Scan the data and please report how many lines include the word "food". Leave out everything but the number.
Dataset content Block Start
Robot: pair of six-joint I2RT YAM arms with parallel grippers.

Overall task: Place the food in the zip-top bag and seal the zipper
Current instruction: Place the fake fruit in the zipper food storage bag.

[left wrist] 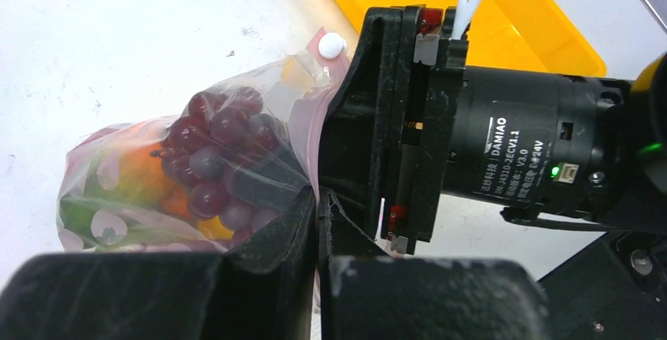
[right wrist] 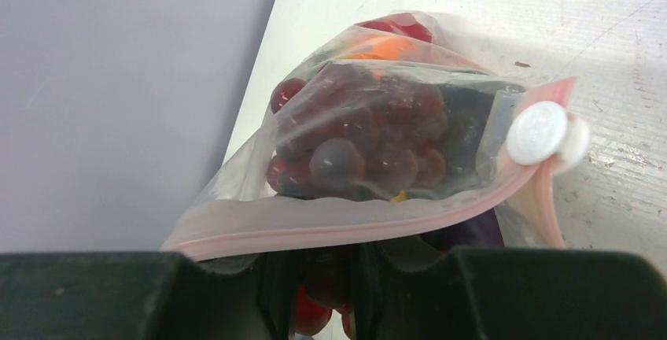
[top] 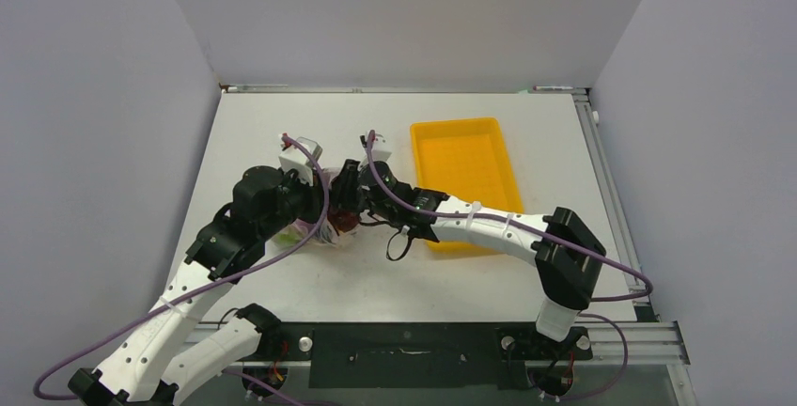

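Left wrist view: the left gripper (left wrist: 317, 218), clenched tight, pinches the zip-top bag (left wrist: 110, 182) at lower centre of the frame. Grapes (left wrist: 216, 159) bulge inside the bag at centre left. The right gripper (right wrist: 318, 269), jaws narrowly parted, clasps the bag at its pink zipper (right wrist: 330, 228).

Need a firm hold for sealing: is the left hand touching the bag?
Touching. The left wrist view shows the left hand shut on the bag at its pink edge.

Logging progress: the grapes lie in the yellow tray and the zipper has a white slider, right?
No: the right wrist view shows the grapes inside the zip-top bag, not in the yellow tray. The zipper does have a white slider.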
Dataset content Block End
Solution to the exercise:
2